Any automorphism of the group $\mathbb{Q}$ under addition is of the form x→qx for some q ∈ $\mathbb{Q}$.

## Solution:

Hint: Does there exist an element of $\mathbb{Q}$ whose image determines the whole map?

Let $\phi:\mathbb{Q}\rightarrow \mathbb{Q}$ be an automorphism. That is, $\phi$ is a one-to-one, onto, homomorphism (of groups).
Using 1 we can 'create' the whole set of integers. (In the language of groups, we say Z is a cyclic subgroup generated by 1) Using the property of homomorphism, we can now know the image of any integer.

For m$\in$$\mathbb{N}$ we have:

$\phi(m)=\phi\left( 1+1+...+1)=\phi(1)+\phi(1)+...+\phi(1\right)$

and consequently, $\phi(m)=\phi\left( 1\right) =m\phi\left( 1\right)$

Since $\phi(1+(-1))=\phi(1)+\phi(-1)$ and $\phi(0)=0$, we have $\phi(-1)=-\phi(1)$

Now, let m$\in$$\mathbb{Z}$. Already, we know the value of $\phi$ at m$\ge$0. Let m$\lt$0. Then $m=-n$, where n$\in$$\mathbb{N}$. Then we get, $\phi(m)=\phi(-n)=\phi(-1)+\phi(-1)+...+\phi(-1)$.

But since, $\phi(-1)=-\phi(1)$, we finally get, $\phi(m)=-nq$.

That is, we get, $\phi(m)=mq$ for all m$\in$$\mathbb{Z}$.

We have finally figured out $\phi$ for integers. It is completely determined by $\phi(1)$.

Now we move on to $\mathbb{Q}$.  As $\mathbb{Q}$ is the field of fractions of $\mathbb{Z}$ it is not much to expect that we can get values of $\phi$ at fractional points using values at integer points.

What is the value of $\phi$ at $\frac{1}{n}$, n$\in$$\mathbb{N}$?

We exploit the homomorphism property of the map $\phi$ one more time.

Since $$\frac{1}{n}+\frac{1}{n}+...+\frac{1}{n}=1 (n times)$$

We have $$\phi\left(\frac{1}{n}\right)+\phi\left(\frac{1}{n}\right)+...+\phi\left(\frac{1}{n}\right)=\phi(1)=q$$

Hence $$\phi\left(\frac{1}{n}\right)=\frac{q}{n}$$

Can you show that $\phi$ at $\frac{1}{n}$ is \frac{q}{n} for n negative integer also? (Hint: Use the fact that $\phi(-1)=-\phi(1)$ )

Finally, we are ready for attacking the most general form of rational numbers.

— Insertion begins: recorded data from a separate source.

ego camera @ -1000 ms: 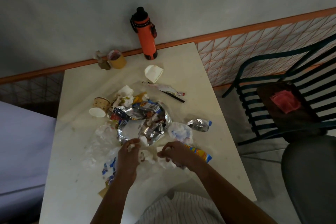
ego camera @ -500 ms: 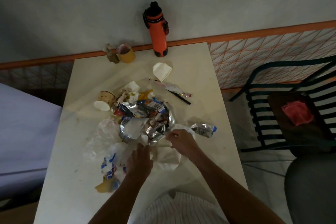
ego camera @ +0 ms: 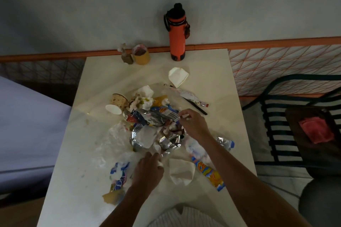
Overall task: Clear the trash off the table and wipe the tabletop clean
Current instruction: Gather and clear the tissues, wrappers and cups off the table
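Note:
A heap of foil wrappers and crumpled tissue [ego camera: 155, 131] lies in the middle of the white table [ego camera: 217, 83]. My right hand [ego camera: 193, 125] reaches over the heap's right side and pinches a small white scrap at its fingertips. My left hand [ego camera: 148, 169] sits at the heap's near edge, its fingers curled on the silver foil and tissue there. A paper cup [ego camera: 117, 102] lies on its side at the left. An orange snack wrapper [ego camera: 209, 173] and a white tissue [ego camera: 181, 170] lie near my right forearm. A blue-and-white wrapper [ego camera: 118, 173] lies left of my left hand.
An orange bottle [ego camera: 177, 33], a yellow cup [ego camera: 141, 55] and a small brown object [ego camera: 126, 56] stand at the table's far edge by the wall. A folded white paper [ego camera: 178, 77] and a black pen [ego camera: 195, 106] lie beyond the heap. A dark chair [ego camera: 295, 116] holds a red cloth [ego camera: 316, 131].
My right hand has moved from the near edge of the heap up to its far right side with a white scrap. My left hand has moved a little forward to the foil's edge.

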Demonstrator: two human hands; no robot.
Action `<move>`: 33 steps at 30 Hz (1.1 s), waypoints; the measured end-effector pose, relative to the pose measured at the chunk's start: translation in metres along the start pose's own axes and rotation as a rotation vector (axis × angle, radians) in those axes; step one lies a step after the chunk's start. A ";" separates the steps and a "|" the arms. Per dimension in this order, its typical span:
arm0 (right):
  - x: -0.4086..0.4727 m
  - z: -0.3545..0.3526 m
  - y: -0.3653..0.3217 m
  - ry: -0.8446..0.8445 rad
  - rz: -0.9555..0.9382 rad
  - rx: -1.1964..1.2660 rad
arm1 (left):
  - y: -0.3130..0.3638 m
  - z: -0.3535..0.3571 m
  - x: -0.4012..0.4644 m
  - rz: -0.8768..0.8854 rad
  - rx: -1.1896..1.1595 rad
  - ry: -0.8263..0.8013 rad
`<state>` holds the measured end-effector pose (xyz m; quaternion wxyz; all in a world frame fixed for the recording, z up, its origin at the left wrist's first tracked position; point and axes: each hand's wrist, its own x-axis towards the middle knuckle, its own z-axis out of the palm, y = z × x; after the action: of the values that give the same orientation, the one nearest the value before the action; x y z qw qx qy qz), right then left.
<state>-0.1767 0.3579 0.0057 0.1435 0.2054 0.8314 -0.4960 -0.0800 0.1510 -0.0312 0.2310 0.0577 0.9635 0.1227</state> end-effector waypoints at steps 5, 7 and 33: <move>0.038 0.000 -0.029 0.024 -0.093 -0.143 | 0.004 -0.035 0.008 0.032 -0.208 0.098; 0.056 0.006 -0.042 0.024 -0.113 -0.202 | 0.007 -0.054 0.014 0.030 -0.261 0.128; 0.141 0.056 -0.070 0.021 -0.085 -0.303 | -0.048 -0.173 0.199 -0.228 -0.073 0.046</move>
<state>-0.3317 0.3070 -0.0290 0.1434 0.1513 0.9061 -0.3682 -0.3388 0.1023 0.0201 0.2233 -0.0636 0.9637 0.1321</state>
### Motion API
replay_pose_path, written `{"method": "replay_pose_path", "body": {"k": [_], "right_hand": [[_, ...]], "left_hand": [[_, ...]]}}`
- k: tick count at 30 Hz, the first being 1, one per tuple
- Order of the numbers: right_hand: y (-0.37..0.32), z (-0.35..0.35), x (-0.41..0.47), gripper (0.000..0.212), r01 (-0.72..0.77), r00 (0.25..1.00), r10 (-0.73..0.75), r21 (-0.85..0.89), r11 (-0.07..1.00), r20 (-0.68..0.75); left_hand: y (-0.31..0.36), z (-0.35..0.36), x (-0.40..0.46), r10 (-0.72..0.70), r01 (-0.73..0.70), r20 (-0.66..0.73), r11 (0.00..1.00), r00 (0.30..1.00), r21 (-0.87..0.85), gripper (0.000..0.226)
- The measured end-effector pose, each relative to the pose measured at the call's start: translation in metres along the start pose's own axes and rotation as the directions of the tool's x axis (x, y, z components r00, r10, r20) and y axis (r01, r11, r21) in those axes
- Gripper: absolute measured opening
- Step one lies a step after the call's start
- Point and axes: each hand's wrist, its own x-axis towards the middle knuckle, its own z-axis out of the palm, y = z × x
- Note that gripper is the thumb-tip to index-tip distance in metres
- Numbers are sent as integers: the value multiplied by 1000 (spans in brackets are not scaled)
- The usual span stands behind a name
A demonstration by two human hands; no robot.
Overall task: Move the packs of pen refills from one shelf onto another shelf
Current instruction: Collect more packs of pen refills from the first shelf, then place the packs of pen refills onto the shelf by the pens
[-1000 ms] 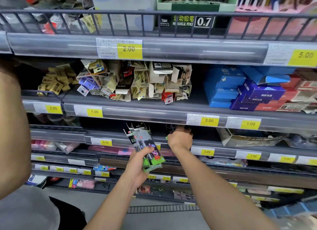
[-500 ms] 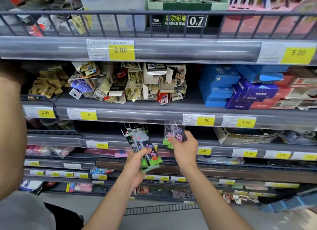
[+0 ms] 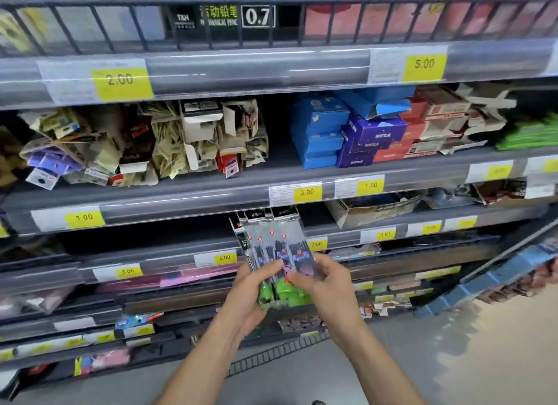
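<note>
- Packs (image 3: 273, 253): a fanned bunch of clear refill packs with black header cards on top and green card at the bottom, held upright in the air in front of the shelving, on no shelf. Count unclear, at least four headers show.
- Left hand (image 3: 250, 296): fingers curled round the lower left of the bunch, thumb across the front; it carries most of the weight.
- Right hand (image 3: 327, 284): fingers curled at the right edge, pinching the rightmost pack against the rest, squaring up the fan.
- Step, as I judge it: gathering. Packs are off their shelf and being stacked in both hands; none placed yet.
- Headers reach up to the front edge of the shelf (image 3: 181, 202) with the 3.00 tag (image 3: 306, 192); bunch also covers part of the lower edge near the 2.00 tag (image 3: 316, 244).
- Destination not shown. There is a bare stretch between the torn card boxes (image 3: 208, 139) and blue boxes (image 3: 320, 133) on that shelf; a guess only.
- Next move calls for: tidy the fan into one stack, keep a firm pinch as slick sleeves may slide apart, lift clear of the shelf lip, then set down flat or leaning.
- Risk: headers catching under the price rail when raised.
</note>
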Motion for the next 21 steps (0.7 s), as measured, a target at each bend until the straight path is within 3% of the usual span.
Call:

For $\frac{m}{n}$, where m and n $\in$$\mathbb{Z}$, n$\neq 0$ we get,

$$\phi\left(\frac{1}{n}\right) + \phi\left(\frac{1}{n}\right) + ... +\phi\left(\frac{1}{n}\right)= \phi\left(\frac{m}{n}\right)$$ for all m $\ge0$ (m times addition)

Notice that, since we can always have the numerator (m) part of the rational number nonnegative ( by adjusting sign of denominator ) and already, $\phi\left(\frac{1}{n}\right)=\frac{q}{n}$ for all $n\in\mathbb{Z}$, we have

$$\phi\left(\frac{m}{n}\right) = m\frac{q}{n} = q \frac{m}{n}$$ for all $m,n\in\mathbb{Z}$ with n$\neq 0$.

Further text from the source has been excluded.